**BRIEF**
Repeat the lines of the data exactly, from the first one through the one that contains "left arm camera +".

********************

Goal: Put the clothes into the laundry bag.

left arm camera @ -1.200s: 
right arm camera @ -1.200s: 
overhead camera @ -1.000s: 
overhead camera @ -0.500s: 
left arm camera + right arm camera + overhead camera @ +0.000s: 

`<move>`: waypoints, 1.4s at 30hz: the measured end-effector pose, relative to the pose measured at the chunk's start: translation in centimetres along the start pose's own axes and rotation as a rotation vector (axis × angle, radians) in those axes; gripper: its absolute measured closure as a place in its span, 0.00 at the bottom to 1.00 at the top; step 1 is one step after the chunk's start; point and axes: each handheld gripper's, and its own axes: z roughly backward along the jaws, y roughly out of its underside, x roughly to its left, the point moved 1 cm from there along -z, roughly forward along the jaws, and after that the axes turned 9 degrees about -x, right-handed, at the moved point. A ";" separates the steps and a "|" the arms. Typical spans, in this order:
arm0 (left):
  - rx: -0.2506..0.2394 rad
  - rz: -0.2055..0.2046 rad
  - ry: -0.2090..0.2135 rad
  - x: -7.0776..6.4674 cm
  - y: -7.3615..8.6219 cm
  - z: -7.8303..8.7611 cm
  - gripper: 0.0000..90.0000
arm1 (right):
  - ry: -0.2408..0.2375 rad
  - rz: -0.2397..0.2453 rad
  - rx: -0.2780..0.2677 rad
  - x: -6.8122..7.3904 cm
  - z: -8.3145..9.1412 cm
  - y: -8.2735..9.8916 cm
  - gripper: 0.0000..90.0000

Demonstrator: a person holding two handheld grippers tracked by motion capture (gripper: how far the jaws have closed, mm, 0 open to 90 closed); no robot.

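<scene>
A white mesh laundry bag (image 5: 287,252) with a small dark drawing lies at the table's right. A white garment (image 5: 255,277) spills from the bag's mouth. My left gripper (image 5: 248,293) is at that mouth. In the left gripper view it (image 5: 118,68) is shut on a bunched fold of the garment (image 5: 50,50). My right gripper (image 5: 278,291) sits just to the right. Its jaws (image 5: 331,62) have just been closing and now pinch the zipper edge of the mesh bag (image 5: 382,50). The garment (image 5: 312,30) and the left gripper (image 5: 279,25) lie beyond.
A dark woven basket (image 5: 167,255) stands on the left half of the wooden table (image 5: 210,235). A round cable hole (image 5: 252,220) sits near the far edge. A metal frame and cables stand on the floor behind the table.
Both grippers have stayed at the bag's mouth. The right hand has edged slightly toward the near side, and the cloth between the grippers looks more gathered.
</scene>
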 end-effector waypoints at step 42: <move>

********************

**OUTPUT OF THE TASK**
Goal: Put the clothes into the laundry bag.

left arm camera @ -1.200s: 
right arm camera @ -1.200s: 
overhead camera @ -1.000s: 
overhead camera @ -0.500s: 
left arm camera + right arm camera + overhead camera @ +0.000s: 

The exercise is done, with nothing more to add.